The good news is that BIMI can indeed be implemented for domains and subdomains that have an enforced DMARC policy, even if other subdomains within the same organizational domain are set to p=none. The key lies in how mailbox providers evaluate DMARC and BIMI records for each specific sending domain.
Mailbox providers primarily care about the DMARC policy and authentication status of the specific domain or subdomain that is actively sending the email. If your apex domain and certain subdomains are configured with p=quarantine or p=reject, BIMI can display for those sending identities, regardless of other subdomains having a more relaxed policy.
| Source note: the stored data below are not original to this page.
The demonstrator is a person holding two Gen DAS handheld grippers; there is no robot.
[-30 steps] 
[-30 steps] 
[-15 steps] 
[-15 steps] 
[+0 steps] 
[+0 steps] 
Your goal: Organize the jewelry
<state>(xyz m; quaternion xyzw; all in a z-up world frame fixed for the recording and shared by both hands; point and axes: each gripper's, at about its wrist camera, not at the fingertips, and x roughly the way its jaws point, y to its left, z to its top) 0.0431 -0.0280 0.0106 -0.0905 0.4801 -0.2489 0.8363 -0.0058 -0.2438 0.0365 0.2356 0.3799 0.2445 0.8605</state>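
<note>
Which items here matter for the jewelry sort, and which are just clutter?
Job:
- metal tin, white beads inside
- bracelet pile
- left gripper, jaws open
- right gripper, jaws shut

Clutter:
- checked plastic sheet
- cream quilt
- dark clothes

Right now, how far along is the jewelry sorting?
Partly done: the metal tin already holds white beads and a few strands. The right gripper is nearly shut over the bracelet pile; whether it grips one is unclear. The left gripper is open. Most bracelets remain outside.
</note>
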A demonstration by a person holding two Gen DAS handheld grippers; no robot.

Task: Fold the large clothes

How DMARC policies impact BIMI
BIMI requires that the domain sending the email has a DMARC policy enforced at either p=quarantine or p=reject. A p=none DMARC policy means that recipients should take no action on emails that fail DMARC authentication, only report on them. This relaxed stance is insufficient for BIMI, which aims to provide strong visual brand authentication. You can learn more about the implications of a p=none policy.
For your brand logo to appear, the DMARC policy for the specific sending domain must be at an enforcement level. This ensures that only authenticated emails from your brand are delivered, preventing imposters from displaying your logo. The BIMI Group’s implementation guide confirms this requirement, stating that DMARC must be at enforcement on the organizational domain and subdomains.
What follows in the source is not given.